- [Problem details]:
Where the word "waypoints" occurs in a line of the data, return the whole line.

Data items
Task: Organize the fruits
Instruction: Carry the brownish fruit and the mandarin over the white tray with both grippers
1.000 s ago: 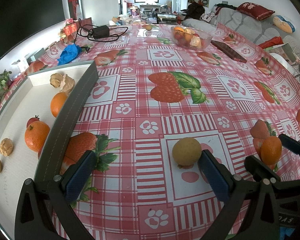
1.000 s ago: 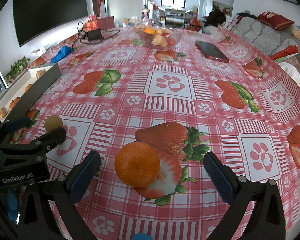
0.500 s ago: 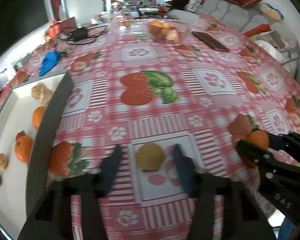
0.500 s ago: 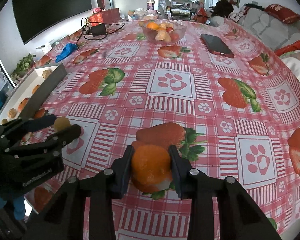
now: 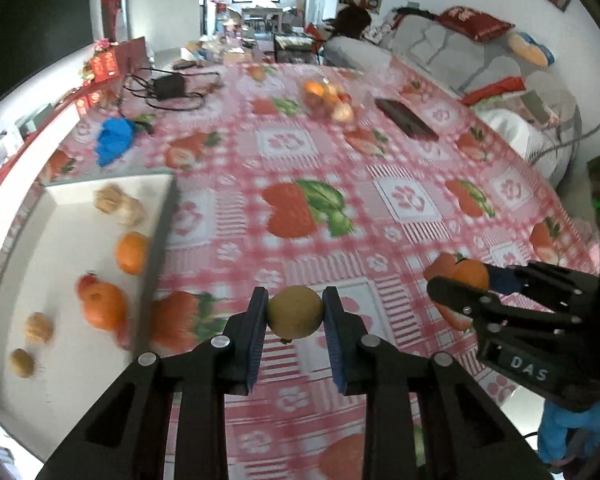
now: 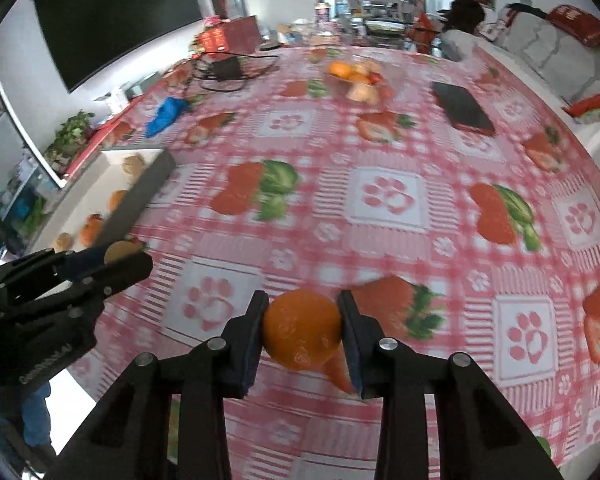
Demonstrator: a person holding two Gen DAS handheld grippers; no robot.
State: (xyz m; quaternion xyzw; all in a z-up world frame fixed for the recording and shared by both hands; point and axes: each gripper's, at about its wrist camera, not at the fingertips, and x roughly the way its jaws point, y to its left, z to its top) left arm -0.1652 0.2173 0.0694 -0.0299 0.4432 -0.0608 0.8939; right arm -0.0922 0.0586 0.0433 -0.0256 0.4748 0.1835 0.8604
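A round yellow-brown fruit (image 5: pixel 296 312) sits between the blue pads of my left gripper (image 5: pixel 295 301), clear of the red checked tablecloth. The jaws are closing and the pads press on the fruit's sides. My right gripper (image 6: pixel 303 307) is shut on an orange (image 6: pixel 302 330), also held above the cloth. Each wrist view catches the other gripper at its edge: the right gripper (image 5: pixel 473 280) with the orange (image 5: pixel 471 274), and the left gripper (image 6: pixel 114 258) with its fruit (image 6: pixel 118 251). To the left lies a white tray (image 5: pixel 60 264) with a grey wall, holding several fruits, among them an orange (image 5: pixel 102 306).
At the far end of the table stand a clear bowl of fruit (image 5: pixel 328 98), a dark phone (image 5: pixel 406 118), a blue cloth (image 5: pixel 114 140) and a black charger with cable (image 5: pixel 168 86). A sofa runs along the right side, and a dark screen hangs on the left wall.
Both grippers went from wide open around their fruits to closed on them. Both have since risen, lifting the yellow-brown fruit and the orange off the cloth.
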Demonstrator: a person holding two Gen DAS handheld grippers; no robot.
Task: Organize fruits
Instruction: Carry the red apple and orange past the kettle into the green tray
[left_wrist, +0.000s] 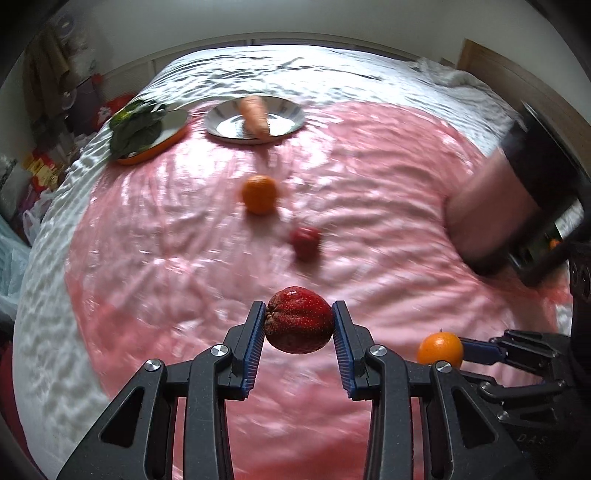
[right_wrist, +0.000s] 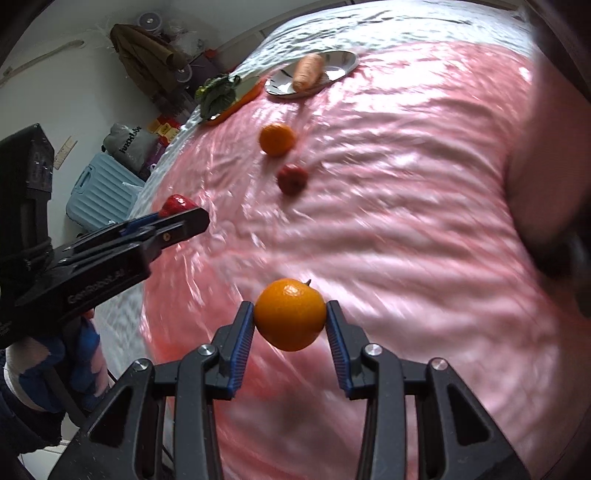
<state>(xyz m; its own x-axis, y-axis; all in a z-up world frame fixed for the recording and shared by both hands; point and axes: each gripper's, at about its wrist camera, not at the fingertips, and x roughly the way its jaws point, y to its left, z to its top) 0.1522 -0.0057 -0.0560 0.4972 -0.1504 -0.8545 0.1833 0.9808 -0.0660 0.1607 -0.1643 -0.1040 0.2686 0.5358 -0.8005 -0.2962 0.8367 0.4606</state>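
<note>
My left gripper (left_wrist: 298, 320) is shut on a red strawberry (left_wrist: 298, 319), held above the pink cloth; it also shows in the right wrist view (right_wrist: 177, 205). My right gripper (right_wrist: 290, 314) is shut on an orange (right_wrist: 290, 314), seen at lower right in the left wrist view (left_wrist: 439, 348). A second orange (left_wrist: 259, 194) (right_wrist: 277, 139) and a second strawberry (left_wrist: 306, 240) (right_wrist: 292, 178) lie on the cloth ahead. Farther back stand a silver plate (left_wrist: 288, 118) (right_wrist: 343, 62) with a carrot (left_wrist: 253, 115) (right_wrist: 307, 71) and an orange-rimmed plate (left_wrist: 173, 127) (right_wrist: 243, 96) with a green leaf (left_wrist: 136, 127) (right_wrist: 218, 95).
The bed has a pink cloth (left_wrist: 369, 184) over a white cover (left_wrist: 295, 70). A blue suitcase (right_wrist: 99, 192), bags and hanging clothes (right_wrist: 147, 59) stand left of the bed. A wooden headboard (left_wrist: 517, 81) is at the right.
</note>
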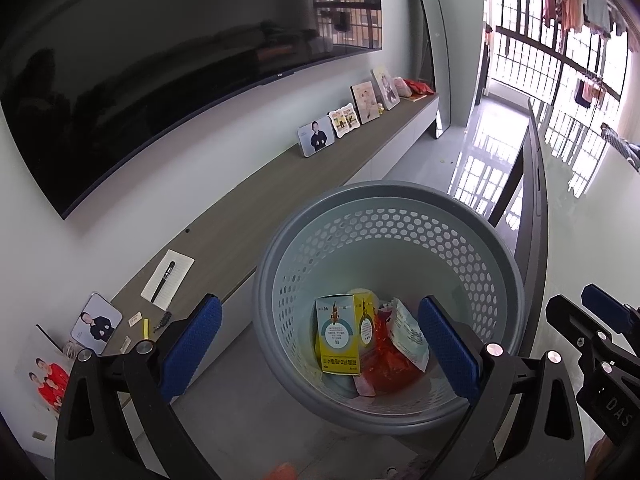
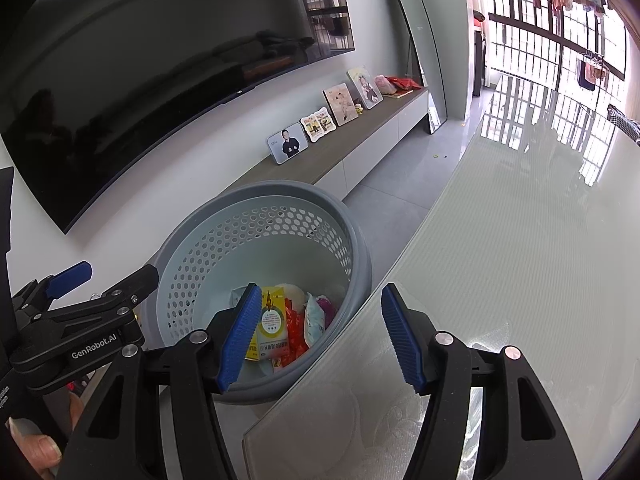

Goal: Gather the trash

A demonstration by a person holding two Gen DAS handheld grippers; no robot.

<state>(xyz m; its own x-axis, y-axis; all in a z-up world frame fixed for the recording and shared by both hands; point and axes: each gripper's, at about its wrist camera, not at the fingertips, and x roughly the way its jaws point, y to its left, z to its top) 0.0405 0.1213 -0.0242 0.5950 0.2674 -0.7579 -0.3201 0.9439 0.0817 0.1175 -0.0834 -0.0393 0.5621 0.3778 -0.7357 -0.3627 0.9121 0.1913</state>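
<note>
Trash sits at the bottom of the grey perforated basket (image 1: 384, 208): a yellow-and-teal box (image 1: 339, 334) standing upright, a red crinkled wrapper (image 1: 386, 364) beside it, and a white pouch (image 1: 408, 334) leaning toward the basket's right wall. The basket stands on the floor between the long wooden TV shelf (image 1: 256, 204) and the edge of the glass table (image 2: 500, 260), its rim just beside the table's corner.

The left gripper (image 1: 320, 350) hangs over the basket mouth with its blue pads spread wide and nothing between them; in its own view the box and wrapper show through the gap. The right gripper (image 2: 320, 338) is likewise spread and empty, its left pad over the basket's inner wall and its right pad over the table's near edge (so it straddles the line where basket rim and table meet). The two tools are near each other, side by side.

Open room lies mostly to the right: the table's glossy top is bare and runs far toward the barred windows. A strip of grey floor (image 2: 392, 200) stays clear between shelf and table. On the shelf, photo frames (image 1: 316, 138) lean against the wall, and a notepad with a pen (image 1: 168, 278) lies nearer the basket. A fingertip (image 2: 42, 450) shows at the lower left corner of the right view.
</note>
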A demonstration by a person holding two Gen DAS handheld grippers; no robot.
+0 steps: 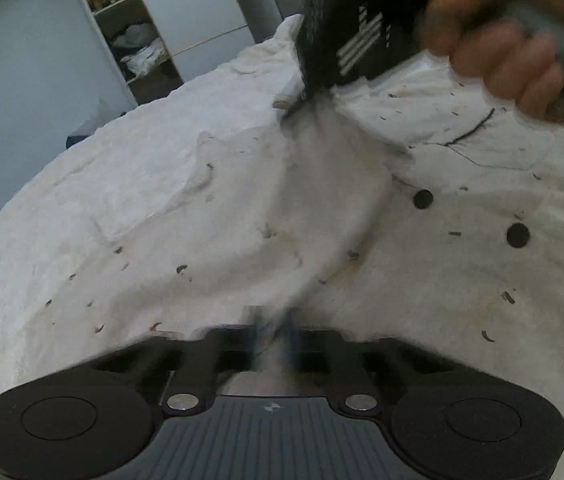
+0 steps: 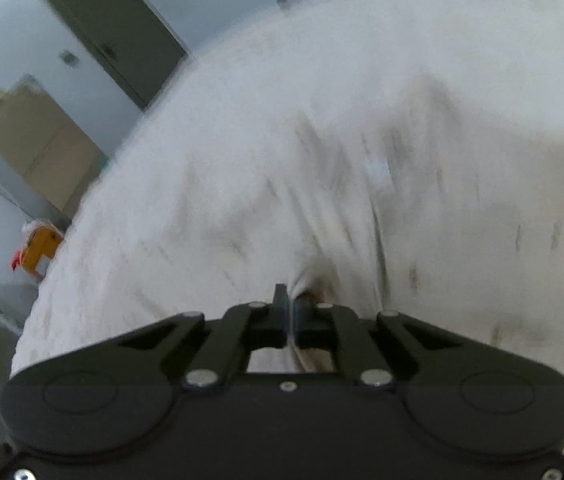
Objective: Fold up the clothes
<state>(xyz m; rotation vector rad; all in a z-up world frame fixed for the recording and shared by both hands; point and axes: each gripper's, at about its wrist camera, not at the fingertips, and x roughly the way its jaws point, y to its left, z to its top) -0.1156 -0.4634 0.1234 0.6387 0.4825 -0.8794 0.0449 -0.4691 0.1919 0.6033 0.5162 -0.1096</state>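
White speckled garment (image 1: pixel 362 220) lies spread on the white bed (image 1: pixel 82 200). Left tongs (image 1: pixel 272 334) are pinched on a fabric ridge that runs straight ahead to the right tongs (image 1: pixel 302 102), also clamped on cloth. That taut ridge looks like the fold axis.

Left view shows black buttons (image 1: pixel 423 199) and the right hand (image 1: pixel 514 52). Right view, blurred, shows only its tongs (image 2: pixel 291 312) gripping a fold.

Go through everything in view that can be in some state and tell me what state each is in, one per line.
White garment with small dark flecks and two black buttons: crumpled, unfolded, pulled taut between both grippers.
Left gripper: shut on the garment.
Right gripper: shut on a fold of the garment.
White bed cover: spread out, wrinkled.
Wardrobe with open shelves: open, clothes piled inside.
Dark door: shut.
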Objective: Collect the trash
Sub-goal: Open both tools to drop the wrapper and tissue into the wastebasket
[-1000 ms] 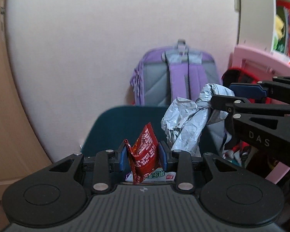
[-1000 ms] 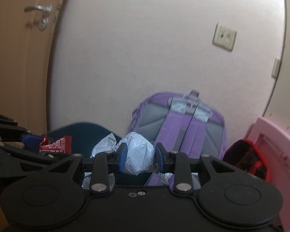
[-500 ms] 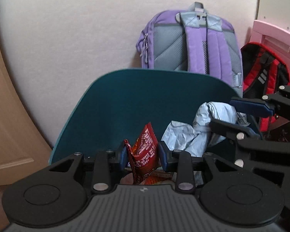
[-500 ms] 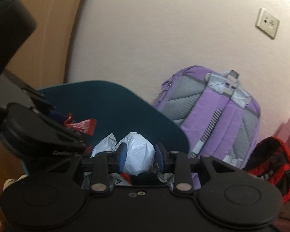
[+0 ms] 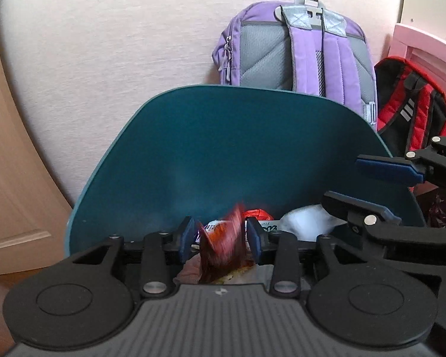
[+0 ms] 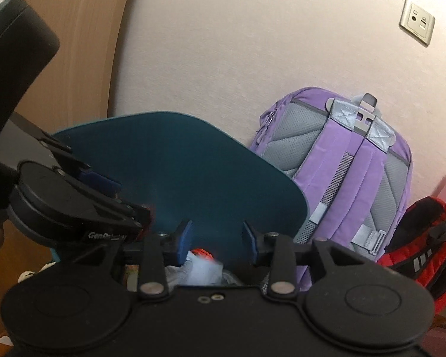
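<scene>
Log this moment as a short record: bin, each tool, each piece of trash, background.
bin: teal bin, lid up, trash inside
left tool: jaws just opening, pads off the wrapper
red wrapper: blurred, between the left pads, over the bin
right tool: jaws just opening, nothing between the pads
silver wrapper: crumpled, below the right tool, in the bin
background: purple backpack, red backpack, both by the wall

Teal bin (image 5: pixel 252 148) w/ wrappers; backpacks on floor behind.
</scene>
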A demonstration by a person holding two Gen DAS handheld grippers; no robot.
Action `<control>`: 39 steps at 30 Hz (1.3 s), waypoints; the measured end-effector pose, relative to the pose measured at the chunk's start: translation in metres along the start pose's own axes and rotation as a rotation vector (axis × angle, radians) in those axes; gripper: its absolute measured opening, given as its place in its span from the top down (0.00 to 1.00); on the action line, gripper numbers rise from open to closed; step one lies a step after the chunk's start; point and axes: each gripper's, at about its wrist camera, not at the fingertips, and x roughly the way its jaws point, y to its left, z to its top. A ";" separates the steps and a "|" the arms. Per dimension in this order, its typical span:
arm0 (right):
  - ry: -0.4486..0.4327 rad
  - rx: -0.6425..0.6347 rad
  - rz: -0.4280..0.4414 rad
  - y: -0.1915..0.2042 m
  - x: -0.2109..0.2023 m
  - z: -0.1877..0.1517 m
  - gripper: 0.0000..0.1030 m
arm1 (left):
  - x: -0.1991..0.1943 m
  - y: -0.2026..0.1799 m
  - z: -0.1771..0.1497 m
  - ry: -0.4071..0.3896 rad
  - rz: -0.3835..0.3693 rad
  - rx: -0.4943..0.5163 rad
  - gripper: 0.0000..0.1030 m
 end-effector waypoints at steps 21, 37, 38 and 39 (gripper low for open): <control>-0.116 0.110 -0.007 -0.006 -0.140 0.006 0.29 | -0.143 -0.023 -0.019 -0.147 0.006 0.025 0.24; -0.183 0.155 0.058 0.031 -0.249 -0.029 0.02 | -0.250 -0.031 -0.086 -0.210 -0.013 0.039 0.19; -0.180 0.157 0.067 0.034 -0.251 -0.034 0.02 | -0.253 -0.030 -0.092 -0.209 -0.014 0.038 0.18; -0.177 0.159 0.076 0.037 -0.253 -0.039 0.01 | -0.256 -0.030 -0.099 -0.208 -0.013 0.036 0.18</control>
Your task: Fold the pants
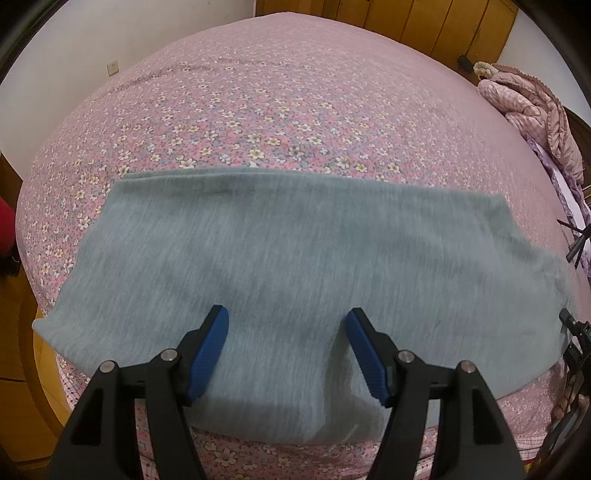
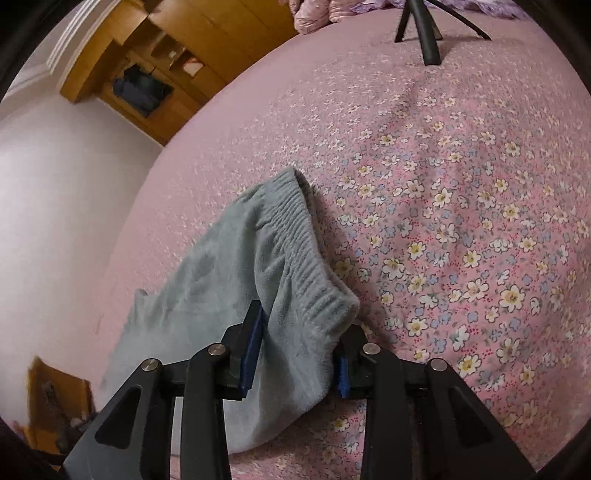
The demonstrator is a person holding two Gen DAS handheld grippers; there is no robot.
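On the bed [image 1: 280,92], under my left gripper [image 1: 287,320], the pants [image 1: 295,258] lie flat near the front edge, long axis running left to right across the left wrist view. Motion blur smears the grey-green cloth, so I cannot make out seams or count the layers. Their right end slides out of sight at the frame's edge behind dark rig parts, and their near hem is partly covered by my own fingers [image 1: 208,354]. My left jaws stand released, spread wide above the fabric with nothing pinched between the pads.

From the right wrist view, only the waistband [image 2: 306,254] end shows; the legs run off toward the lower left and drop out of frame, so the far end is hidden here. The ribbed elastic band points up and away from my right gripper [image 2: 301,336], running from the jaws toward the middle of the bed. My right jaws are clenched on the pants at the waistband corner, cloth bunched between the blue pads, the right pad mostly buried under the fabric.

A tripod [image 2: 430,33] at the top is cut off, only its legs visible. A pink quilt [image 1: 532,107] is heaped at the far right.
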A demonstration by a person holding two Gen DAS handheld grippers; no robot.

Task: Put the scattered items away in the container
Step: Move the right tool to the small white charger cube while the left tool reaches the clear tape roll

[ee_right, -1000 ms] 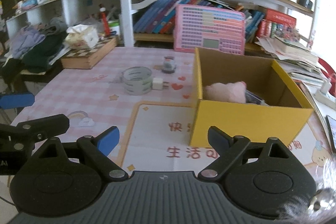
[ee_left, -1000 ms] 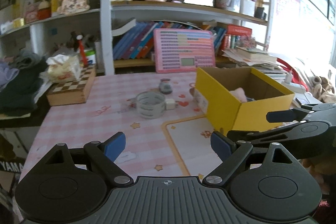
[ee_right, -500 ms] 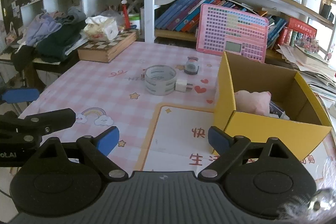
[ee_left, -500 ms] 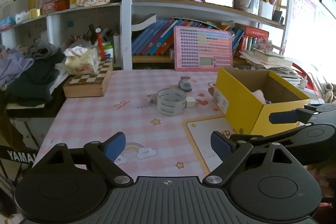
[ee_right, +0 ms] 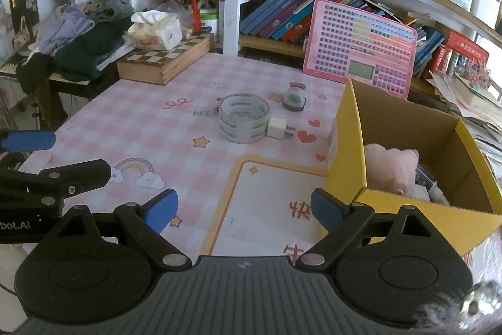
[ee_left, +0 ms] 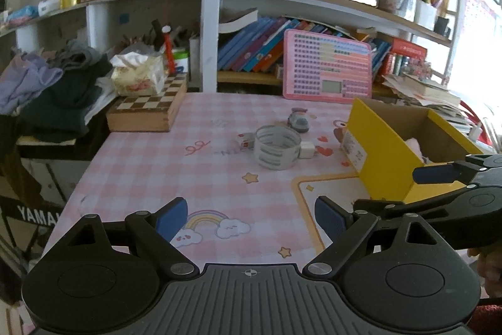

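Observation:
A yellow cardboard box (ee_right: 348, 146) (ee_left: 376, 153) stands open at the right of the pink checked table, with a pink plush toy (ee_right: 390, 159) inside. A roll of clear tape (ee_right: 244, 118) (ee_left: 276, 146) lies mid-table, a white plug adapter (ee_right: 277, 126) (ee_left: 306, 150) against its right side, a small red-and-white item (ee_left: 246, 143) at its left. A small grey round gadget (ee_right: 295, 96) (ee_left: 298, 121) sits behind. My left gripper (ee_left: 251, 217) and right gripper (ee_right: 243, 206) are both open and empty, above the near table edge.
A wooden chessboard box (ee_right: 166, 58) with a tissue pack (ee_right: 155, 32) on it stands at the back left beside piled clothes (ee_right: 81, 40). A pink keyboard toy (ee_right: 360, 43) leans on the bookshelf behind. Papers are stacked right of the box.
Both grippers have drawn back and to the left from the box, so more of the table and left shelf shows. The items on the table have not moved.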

- [Completed task]:
Action `<control>`: 39 steps at 30 Hz (1.3 s), waypoints; the measured end-effector pose, relative to the pose measured at the chunk's start: translation in metres along the start pose's own axes and rotation as a rotation vector (axis × angle, radians) in those axes; gripper: its absolute measured opening, given as its place in its span from the top down (0.00 to 1.00); on the action line, gripper numbers rise from open to closed; step one lies a step after the chunk's start; point and axes: each gripper's, at about its wrist camera, not at the fingertips, and x roughly the way its jaws point, y to its left, z to its top. A ";" separates the steps and a "|" the arms. Per dimension in this order, its typical span:
 end-effector waypoints at steps 21, 37, 38 and 39 (gripper low for open): <control>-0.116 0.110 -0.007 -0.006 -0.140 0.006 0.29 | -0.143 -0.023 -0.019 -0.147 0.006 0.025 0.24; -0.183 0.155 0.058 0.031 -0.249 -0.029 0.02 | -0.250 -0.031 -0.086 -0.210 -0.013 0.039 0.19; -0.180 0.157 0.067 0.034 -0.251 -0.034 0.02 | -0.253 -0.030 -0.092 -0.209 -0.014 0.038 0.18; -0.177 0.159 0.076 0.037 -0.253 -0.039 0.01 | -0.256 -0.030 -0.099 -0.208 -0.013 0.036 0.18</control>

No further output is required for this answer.